- **Information shown**:
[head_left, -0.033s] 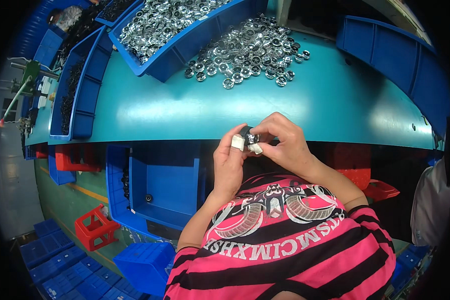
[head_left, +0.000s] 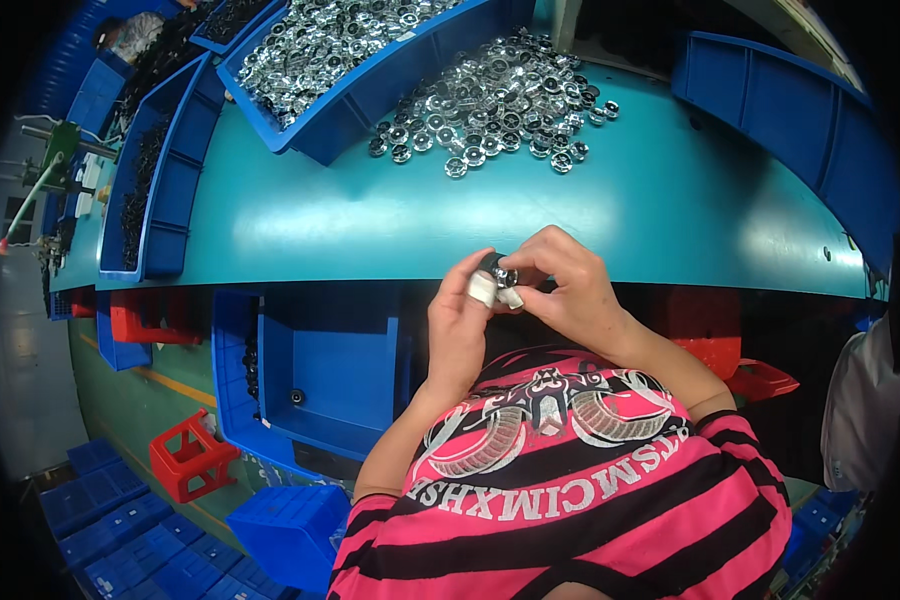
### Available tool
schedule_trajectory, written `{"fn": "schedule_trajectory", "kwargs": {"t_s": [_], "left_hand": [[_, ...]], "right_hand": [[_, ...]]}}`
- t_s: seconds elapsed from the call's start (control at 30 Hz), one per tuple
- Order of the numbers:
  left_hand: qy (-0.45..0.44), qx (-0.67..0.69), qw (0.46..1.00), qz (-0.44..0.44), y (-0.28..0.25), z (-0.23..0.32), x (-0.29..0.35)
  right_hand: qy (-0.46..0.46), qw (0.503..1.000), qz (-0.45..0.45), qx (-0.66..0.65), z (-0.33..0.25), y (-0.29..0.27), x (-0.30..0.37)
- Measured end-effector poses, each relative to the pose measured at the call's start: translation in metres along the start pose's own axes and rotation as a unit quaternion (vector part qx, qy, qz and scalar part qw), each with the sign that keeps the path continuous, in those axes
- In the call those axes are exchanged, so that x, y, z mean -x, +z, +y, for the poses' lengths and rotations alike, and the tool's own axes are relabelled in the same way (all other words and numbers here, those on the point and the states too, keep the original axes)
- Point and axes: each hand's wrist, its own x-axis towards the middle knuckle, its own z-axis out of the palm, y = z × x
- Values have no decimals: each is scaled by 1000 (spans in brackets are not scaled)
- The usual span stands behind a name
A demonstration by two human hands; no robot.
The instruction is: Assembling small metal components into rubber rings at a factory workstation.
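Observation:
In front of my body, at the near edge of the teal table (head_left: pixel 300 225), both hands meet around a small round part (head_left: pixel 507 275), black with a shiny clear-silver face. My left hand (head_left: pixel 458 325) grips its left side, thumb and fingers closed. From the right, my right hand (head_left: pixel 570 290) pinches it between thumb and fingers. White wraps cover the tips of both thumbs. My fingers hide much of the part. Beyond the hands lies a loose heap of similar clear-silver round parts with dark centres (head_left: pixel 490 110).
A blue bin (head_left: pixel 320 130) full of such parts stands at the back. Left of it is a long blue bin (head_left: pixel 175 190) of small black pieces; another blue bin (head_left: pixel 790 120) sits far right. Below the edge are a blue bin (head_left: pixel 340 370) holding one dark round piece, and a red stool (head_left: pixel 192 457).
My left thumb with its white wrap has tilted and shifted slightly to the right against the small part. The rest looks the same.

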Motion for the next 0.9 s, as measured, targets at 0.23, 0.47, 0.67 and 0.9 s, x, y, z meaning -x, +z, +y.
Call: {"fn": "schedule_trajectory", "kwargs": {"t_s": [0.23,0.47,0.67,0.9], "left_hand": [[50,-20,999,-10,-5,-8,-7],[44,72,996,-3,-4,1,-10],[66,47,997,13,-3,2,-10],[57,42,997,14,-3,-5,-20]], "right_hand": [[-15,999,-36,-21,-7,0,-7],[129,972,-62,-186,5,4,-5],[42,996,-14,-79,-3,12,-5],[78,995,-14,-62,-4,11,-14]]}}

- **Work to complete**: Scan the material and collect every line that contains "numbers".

- **Exercise response**:
- Order of the numbers:
- In the call those axes are exchanged, so that x, y, z mean -x, +z, +y, for the poses' lengths and rotations alike, and the tool's own axes are relabelled in the same way (all other words and numbers here, those on the point and the states too, keep the original axes)

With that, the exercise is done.